GIVEN RECORDS —
______________________________

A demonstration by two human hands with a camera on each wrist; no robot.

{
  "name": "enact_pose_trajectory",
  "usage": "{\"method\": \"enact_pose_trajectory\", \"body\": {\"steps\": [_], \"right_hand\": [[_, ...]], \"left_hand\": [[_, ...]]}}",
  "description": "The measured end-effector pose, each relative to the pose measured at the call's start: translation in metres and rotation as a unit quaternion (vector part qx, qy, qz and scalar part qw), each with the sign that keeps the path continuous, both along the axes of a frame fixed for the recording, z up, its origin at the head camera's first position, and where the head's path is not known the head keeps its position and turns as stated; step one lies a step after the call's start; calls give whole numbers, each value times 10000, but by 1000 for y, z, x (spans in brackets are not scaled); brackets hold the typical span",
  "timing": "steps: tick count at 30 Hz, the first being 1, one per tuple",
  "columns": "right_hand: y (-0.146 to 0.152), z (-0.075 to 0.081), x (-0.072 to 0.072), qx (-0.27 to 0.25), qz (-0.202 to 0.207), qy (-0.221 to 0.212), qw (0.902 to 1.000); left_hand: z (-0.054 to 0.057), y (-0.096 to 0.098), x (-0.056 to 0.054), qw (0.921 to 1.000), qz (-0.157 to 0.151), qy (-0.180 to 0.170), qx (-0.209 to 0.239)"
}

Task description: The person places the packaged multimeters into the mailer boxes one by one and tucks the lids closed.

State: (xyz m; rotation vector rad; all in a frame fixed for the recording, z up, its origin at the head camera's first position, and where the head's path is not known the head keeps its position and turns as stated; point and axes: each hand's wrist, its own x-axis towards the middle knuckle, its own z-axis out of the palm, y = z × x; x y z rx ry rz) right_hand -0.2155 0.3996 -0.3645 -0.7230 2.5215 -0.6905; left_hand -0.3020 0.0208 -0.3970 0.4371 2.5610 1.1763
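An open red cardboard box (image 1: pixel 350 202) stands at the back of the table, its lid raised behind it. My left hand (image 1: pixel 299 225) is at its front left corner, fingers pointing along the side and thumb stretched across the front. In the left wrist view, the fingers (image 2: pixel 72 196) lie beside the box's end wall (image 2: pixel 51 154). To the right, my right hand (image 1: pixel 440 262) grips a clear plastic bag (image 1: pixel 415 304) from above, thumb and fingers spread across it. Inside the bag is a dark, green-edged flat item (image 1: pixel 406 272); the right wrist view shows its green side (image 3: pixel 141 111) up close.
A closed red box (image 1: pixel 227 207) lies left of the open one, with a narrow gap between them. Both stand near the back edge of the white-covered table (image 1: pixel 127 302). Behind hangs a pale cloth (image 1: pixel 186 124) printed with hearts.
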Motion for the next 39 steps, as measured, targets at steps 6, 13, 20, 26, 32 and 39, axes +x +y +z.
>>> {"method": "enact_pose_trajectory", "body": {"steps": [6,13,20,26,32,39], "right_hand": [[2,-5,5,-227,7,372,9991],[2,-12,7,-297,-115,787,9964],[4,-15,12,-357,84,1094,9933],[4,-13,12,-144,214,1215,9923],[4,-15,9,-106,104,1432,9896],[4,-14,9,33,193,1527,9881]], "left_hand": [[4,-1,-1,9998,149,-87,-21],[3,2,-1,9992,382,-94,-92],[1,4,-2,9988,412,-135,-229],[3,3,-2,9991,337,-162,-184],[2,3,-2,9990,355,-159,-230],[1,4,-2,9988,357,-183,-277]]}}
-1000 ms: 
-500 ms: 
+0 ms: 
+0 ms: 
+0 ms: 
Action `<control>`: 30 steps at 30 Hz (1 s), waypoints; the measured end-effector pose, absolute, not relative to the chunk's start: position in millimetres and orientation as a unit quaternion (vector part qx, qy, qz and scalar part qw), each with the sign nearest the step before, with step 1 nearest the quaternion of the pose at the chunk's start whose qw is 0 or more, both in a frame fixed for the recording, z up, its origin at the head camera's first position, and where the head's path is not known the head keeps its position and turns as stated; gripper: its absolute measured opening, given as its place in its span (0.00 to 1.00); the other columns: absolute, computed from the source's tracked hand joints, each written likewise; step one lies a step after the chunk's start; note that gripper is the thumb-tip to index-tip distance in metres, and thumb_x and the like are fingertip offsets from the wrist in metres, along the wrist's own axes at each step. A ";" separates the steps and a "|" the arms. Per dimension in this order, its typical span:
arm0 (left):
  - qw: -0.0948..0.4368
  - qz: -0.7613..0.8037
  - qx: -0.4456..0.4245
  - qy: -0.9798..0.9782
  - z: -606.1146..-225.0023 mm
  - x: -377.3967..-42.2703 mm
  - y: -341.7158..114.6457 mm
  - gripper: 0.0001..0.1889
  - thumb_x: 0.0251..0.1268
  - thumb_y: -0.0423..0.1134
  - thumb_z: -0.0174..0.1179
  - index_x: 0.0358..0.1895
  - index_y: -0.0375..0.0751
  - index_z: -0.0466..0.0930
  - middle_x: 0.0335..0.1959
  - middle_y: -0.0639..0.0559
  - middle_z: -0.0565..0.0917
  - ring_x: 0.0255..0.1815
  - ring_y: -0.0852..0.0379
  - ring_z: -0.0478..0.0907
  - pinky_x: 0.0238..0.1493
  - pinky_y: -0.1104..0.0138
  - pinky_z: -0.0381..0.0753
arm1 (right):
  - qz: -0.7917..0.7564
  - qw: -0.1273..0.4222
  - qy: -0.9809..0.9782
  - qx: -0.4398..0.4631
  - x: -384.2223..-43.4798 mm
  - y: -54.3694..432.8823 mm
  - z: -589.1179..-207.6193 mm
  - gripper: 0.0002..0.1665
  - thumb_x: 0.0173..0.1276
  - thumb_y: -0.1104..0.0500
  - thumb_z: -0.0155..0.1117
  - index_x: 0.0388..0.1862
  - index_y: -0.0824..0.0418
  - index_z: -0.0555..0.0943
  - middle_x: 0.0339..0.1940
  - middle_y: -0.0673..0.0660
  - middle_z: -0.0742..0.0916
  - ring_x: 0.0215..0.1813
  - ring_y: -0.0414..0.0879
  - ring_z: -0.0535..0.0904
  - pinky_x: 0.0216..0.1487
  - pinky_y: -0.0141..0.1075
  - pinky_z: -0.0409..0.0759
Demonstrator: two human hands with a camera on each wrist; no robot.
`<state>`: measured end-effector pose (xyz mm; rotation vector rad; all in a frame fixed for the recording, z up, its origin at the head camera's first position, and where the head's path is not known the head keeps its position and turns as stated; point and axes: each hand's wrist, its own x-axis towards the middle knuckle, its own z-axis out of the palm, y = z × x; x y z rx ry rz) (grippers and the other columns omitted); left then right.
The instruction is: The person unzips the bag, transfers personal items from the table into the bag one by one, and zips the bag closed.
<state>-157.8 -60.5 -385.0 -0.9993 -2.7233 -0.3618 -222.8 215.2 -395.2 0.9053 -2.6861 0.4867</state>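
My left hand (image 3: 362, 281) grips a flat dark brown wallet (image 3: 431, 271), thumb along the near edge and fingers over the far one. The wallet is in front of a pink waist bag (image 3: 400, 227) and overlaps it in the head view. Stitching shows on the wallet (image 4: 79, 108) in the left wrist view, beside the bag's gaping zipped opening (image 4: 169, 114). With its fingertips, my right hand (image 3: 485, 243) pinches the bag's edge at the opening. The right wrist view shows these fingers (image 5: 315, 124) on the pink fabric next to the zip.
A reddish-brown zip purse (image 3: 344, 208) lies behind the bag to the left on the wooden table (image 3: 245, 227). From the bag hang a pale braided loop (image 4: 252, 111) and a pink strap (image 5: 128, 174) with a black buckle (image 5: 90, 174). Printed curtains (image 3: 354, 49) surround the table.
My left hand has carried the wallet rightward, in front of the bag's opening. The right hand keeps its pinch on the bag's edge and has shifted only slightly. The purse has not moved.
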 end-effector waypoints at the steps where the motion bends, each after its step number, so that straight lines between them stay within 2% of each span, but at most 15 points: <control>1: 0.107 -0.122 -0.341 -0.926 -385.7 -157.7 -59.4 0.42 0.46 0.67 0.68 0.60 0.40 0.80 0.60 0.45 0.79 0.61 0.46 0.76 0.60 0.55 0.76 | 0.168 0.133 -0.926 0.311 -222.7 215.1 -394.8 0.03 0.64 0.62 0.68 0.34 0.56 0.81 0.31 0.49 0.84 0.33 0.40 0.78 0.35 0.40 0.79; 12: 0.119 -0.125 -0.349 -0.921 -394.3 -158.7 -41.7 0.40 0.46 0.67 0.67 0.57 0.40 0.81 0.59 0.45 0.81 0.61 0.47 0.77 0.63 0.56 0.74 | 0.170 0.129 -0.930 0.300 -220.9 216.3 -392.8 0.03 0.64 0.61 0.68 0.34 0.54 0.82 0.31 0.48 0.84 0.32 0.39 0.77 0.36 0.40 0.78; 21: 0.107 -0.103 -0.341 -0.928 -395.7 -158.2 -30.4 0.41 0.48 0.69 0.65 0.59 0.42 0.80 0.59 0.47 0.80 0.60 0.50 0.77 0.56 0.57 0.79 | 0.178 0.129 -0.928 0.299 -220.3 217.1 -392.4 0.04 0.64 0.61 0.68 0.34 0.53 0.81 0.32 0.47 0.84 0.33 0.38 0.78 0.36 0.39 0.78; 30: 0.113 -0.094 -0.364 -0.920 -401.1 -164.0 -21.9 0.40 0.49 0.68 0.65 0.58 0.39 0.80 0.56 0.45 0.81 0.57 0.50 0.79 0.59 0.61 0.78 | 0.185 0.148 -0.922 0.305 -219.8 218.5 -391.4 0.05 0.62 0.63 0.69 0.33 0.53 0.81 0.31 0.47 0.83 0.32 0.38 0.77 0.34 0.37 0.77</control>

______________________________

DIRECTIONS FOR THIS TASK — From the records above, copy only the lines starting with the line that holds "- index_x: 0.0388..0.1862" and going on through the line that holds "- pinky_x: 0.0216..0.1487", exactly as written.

EXERCISE SOLUTION —
  - index_x: 0.0388..0.1862
  - index_y: -0.0824..0.0418
  - index_z: -0.0555..0.0943
  - middle_x: 0.0339..0.1940
  - middle_y: -0.0673..0.0660
  - middle_z: -0.0742..0.0916
  - ring_x: 0.0215..0.1813
  - ring_y: -0.0414..0.0879
  - ring_z: -0.0535..0.0904
  - pinky_x: 0.0216..0.1487

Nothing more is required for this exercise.